Folha - Qual o maior mérito e o
maior defeito do governo FHC?
Serra - É difícil para mim classificar assim. No governo, quem
não erra, nunca acerta. Esse é o
balanço fundamental, houve
acertos em maior número ou de
maior qualidade do que os erros.
Mas os dois aconteceram.
Folha - O sr. citaria um erro e um
acerto?
Serra - As políticas da Educação
e da Saúde foram certas. A da
energia elétrica, errada. Da habitação e do saneamento, insuficientes.
Folha - O país melhorou ou piorou
nestes oito anos?
Serra - FHC pode, com tranquilidade, ao fazer o balanço de sua
gestão na Presidência, constatar
que o Brasil com ele melhorou
bastante, isso não é pouco.
Folha - Fisiologia e clientelismo
são um mal necessário nas relações
com o Congresso?
Serra - Necessário não é não.
Você pode dizer que é um mal
inevitável, mas não necessário.
Folha - Certo, um mal inevitável
nas relações com o Congresso para
manter a sustentação do governo?
Como o sr. pretende enfrentar isso?
Serra - Diminuindo ao máximo
a taxa de fisiologia. Agora, vamos
qualificar: emendas de parlamentares, aprovadas no Orçamento,
com disponibilidade de recursos
determinada, estabelecida, não
são fisiologia. Há um preconceito
com relação a isso no Brasil, embora aconteça em qualquer lugar
do mundo. O que nós temos de
fazer, no caso, é sempre procurar
enquadrar as emendas, dar caminhos, canais de prioridades, como
nós fizemos na saúde. Segundo,
controlar a utilização desse dinheiro que, por ser muito pulverizado, são milhares de emendas,
tem um controle difícil.
Folha - Como faz esse controle?
Serra - Nós vamos criar no governo um site chamado Obranet,
em que as obras decorrentes de
emendas serão acompanhadas
pela internet. Se alguém tem uma
emenda de saneamento no município X, em que a tubulação vai
custar dez e no outro vai custar 20,
será muito fácil controlar.
Folha - O sr. se considera uma
pessoa desagregadora, como o
acusam alguns adversários?
Serra - Uma das principais características minhas na vida pública é exatamente a de ser agregador. Aliás, desde a época de estudante. Se você for olhar a minha
vida parlamentar, na Constituinte
eu fui o deputado, entre todos,
que aprovou a maior proporção
de emendas, no Ministério da
Saúde aprovamos oito projetos de
grande impacto, e isso jamais poderia ter sido feito por alguém que
fosse desagregador.
Folha - Então por que o sr. não
reeditou a mesma aliança que elegeu e reelegeu FHC?

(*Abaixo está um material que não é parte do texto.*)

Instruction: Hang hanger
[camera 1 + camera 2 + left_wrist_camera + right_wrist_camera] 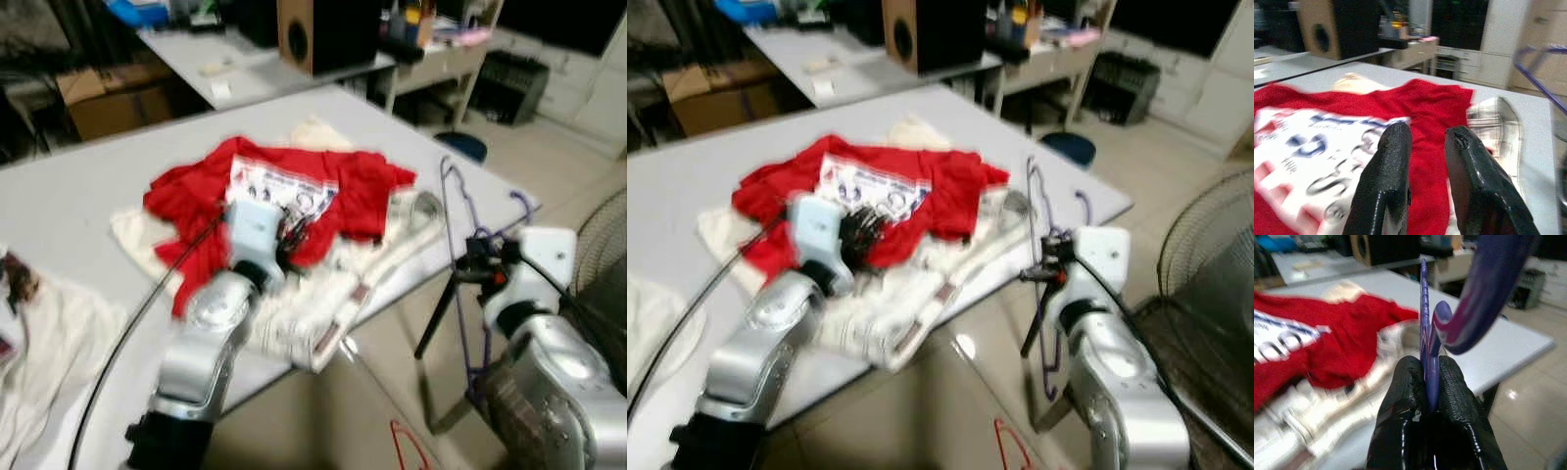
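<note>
Left eye view: grey table (78, 196) carrying a crumpled red T-shirt (362, 191) with a white printed panel, laid over pale checked cloth (313, 323); another pale garment (39, 323) at the table's near left edge; left gripper (292, 233) extended over the shirt; right gripper (478, 259) off the table's right edge, gripping a purple hanger (453, 211) held roughly upright; a second, red hanger (407, 446) lying on the glossy tiled floor; motion blur throughout.

Right eye view: same arrangement; hanger's thin purple frame rising above the right gripper and dropping below it; wire fan guard (1205, 264) at right; black speaker (921, 34) on the far desk.

Left wrist view: two black fingers (1386, 181) parted by a narrow gap, nothing between them, poised low over the red fabric; soft, wrinkled knit with a slick white print.

Right wrist view: fingers (1405, 401) closed tight on the hanger's slim ribbed bar, smooth curved hook looming close above; rigid plastic, likely slippery.

Judged step: carrying the hanger, probably toward the shirt for dressing, or toward a rail; advisable to keep the clamp firm and the frame steady, clear of the table edge, to avoid twisting in the grip; rail location not determinable.
</note>
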You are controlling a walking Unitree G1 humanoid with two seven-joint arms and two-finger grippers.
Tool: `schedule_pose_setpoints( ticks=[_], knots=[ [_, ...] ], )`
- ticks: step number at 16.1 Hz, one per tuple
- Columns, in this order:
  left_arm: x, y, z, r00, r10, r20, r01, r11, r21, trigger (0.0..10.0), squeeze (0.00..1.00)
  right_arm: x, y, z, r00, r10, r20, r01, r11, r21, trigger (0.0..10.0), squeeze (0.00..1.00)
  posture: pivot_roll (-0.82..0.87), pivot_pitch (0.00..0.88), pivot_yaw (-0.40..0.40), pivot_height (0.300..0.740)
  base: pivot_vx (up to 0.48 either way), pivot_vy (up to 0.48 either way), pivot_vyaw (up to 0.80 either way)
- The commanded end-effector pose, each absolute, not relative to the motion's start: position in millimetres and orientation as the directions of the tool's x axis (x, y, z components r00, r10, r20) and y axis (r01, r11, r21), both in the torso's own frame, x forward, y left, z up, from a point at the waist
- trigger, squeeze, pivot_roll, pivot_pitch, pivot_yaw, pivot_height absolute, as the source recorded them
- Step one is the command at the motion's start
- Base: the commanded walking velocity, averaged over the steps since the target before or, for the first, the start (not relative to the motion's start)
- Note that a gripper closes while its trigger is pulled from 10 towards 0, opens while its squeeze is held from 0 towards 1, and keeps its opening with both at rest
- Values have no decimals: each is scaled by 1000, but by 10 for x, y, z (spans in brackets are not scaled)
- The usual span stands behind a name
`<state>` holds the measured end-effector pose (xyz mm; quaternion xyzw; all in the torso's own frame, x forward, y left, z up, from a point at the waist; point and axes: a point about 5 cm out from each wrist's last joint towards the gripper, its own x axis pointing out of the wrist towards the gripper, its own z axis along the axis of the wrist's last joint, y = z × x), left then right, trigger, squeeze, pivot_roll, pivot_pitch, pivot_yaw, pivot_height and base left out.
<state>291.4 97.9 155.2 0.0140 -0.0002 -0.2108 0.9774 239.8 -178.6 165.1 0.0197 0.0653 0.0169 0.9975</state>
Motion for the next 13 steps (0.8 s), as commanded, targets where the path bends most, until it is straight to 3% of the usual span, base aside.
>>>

Serra - O segundo governo FHC
encerra um ciclo na política brasileira. Nós vamos ter um novo ciclo, diferente do ciclo FHC. O Brasil está diferente. Ele pegou o Brasil de um jeito e deixou o Brasil diferente. Quais são as características desse novo ciclo, nós ainda
não sabemos exatamente. Mas ele
vai começar.
Folha - Por que o PFL não se encaixa nesse novo ciclo?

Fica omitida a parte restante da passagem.